Douglas Kahn, Professor at National Institute for Experimental Arts, College of Fine Arts, University of New South Wales, Sydney; author of Noise, Water, Meat: A History of Sound in the Arts and Earth Sound Earth Signal
Topless Cellist is a brilliant portrait of a true original and the chaotic, confrontational, destructive, absurd era in which she lived. It's also a must read for anyone who was flirting with Artland back then, or wishes they'd been on the scene. A portrait of the times as much as the woman, Topless Cellist, gives a full measure of a life lived with 'extreme passion, extreme sex, extreme beauty.'
Minneapolis Star Tribune
Ms. Rothfuss has written not just a fine biography of an absorbing character but a necessary one—a closely researched tale of a life in art where all was fleetingly possible. The illustrations, needless to add, are exhilarating.
Norman Lebrecht
Wall Street Journal
Essential for art historians, fun for New York City history buffs, inspirational for Lady Gaga fans.
Library Journal
Fascinating, thorough and insightful, Topless Cellist is the first biography of Moorman to appear, and Rothfuss is careful to position it carefully within the fluid art historical context of its time.
The Wire
Charlotte Moorman hit the headlines in 1967 when she was arrested for indecent exposure by New York police while playing her cello bare-breasted for a performance of Nam June Paik's 'Opera Sextronique.' But her career amounted to much more than a sensational single run-in with American morality. Born in Arkansas in 1933 and trained at Juilliard, she was a trailblazer in avant-garde performance art. To the composer Edgard Varèse, she was 'the Jeanne d'Arc of new music.' To her native city, Little Rock, she was 'Miss City Beautiful of 1952.' Complex and indomitable, she turned her death from cancer in 1991 into an anarchic event. Joan Rothfuss's level-eyed critical biography captures it all.
Holland Cotter
New York Times
...with a few exceptions Moorman does not appear in histories of 20th-century music. The vividly written and lavishly illustrated account that is Topless Cellist should go some way to rectify that neglect.
John Robert Brown
Classical Music
Rothfuss's is an essential volume: not just a record of a remarkable span and its rich artistic milieu, but testament also to the ways Moorman could be so easily written out of the history of the avant-garde.
Brian Dillon
The Guardian
This impressively researched, engaging and insightful book will hopefully prompt further consideration of Moorman's life, art and legacy.
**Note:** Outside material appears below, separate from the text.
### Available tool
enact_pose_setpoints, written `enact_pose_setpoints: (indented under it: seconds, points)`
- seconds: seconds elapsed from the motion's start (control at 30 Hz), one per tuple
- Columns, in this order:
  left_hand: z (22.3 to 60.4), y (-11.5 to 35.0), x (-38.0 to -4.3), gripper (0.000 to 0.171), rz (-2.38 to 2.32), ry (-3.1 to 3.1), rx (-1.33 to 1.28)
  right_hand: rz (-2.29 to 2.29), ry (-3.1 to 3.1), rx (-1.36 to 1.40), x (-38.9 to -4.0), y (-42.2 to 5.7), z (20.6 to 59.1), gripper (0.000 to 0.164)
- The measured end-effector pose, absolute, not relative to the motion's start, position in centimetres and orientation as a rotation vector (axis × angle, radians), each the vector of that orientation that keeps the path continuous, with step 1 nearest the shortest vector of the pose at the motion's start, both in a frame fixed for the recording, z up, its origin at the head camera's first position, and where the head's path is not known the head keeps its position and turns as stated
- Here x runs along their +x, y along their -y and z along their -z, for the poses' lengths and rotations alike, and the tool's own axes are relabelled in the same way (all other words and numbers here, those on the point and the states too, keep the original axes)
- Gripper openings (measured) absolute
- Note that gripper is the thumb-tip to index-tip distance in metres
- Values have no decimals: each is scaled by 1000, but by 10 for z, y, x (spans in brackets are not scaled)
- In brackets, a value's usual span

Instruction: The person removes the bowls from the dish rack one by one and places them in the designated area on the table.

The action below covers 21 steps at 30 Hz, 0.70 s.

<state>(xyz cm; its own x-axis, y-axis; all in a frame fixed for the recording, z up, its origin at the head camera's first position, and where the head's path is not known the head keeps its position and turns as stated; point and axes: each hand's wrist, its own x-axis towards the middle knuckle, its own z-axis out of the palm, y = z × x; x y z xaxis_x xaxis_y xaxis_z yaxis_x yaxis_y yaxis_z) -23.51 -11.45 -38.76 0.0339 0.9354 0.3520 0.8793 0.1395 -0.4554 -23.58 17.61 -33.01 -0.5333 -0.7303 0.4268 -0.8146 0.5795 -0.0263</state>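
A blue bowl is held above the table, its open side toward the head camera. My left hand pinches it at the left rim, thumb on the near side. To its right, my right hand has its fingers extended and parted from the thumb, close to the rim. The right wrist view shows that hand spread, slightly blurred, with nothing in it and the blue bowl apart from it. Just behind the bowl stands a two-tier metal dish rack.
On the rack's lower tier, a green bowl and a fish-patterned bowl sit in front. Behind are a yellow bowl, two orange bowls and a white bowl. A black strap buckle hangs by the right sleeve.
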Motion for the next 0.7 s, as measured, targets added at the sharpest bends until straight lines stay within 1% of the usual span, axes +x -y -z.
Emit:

Studies in Theatre and Performance
Detailed and thoroughly researched and featuring photographs of the impactful visuals that comprised Moorman's performances, Topless Cellist is unprecedented in its achievement as a biography of this unique artist.
Woman's Art Journal
... the story of how Moorman, a graduate of the Juilliard School (where her teacher was Leonard Rose) and rank-and-file member of Leopold Stokowski's American Symphony Orchestra, broke ranks with the classical niceties so resolutely is an inspiring one.